Um grande segredo da política caraguatatubense vai completar 56 anos este ano. Em julho de 1963, os vereadores se reuniram, as portas fechadas, em uma sessão secreta. Foi uma reunião tensa e duradoura. O motivo daquela reunião permanece até hoje desconhecido. A ata da reunião, assinada por todos os vereadores, foi lacrada e permanece fechada, nas mãos de um fiel depositário. Ninguém sabe o que teria sido discutido de tão importante naquela sessão secreta da Câmara
Por Salim Burihan
Em 1963, Caraguá era uma cidade pacata, com cerca de 15 mil moradores. Apesar de ser uma estância balneária, o turismo era fraco e a economia girava em torno da Fazenda dos Ingleses e da pesca.

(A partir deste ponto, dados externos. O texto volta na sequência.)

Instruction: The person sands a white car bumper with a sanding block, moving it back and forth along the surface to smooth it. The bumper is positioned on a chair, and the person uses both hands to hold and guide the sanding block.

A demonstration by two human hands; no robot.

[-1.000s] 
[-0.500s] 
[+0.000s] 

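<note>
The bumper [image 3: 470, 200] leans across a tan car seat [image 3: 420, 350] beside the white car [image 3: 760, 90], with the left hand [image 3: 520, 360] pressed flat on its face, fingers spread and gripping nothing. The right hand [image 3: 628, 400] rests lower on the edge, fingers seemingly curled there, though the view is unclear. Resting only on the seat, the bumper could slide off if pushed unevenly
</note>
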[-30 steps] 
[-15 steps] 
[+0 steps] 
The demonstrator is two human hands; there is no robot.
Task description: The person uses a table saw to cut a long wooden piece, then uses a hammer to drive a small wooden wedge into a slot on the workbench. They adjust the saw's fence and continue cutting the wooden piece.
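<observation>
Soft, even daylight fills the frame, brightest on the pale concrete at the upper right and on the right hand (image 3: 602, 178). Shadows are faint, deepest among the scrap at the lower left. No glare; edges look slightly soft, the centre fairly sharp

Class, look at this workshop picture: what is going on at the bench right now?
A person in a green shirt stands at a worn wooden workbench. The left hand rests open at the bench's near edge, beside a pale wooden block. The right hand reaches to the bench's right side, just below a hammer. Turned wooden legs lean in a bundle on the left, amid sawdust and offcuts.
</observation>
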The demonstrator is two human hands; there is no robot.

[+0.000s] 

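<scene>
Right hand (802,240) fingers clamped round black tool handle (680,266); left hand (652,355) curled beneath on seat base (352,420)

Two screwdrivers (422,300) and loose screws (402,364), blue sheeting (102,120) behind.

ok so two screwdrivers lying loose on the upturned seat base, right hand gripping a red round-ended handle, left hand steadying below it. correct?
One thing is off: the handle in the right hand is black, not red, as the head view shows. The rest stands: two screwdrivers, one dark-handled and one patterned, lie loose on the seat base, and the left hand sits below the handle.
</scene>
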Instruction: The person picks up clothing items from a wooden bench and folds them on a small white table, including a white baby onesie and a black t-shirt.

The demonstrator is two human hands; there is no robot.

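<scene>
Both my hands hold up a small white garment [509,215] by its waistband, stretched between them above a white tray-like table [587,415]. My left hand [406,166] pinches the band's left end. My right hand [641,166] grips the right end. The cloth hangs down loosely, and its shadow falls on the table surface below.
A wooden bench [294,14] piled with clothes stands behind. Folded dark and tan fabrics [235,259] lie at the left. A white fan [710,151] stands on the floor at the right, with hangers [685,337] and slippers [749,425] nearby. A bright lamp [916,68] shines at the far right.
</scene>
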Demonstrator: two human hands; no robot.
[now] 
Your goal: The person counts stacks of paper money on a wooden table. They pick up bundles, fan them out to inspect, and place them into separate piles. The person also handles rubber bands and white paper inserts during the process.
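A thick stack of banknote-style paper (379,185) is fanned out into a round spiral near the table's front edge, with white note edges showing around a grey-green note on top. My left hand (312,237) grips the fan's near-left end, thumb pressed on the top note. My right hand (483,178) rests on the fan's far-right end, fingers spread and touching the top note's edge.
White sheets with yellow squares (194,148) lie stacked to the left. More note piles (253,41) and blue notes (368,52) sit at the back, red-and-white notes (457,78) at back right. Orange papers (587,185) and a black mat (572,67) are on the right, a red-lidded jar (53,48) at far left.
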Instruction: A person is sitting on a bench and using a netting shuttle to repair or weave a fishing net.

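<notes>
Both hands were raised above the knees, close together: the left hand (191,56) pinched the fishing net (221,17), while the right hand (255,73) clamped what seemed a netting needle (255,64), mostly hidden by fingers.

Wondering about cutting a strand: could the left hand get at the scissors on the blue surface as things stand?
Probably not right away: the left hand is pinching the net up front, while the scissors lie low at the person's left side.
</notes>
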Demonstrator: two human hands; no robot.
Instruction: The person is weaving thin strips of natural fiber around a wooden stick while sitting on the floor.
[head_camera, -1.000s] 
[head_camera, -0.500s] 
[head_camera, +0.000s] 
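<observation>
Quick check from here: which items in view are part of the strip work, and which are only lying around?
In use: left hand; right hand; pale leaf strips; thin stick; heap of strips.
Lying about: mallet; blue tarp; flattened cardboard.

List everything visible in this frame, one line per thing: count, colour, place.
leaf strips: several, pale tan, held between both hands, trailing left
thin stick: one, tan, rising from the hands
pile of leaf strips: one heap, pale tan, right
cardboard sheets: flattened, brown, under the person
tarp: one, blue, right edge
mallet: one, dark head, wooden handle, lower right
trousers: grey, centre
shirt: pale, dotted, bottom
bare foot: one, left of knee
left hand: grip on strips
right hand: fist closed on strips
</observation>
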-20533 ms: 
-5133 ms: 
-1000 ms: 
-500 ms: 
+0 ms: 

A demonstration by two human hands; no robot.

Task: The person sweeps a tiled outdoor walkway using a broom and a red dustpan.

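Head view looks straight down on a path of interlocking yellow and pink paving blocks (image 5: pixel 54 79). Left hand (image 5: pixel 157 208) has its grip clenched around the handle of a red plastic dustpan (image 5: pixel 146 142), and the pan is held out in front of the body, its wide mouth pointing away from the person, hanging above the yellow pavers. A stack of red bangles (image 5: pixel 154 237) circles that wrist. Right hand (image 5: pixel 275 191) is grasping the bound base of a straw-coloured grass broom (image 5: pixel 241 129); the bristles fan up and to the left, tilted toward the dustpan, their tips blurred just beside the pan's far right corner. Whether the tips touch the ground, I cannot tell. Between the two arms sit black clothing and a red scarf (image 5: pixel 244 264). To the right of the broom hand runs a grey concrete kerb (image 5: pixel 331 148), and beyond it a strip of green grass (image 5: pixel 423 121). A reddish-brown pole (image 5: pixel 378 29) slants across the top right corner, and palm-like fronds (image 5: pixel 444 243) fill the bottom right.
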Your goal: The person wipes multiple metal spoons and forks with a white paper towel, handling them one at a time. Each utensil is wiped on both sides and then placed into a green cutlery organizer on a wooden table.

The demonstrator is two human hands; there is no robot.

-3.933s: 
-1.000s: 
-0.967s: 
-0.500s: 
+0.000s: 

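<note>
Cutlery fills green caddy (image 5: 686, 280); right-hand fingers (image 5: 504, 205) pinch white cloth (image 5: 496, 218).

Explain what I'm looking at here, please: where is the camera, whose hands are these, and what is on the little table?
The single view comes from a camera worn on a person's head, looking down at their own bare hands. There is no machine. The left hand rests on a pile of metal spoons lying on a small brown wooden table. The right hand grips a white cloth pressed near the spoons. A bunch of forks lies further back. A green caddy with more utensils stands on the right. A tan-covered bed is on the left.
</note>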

A política, no entanto, fervia. O prefeito era Antônio Augusto Matheus; e, o vice, Avelino Ferreira. O presidente da Câmara era Otávio Patrício de Moraes.
A Câmara Municipal era formada pelos vereadores Antônio Nepomuceno(Totó), Benedito Paes Sobrinho, Euclides Ferreira, Geraldo Nogueira da Silva(Boneca), José Moraes Carvalho, José da Silva, Mário Magalhães, Osíris Nepomuceno Santana, Plínio Passos, Altamir Tibiriçá Pimenta.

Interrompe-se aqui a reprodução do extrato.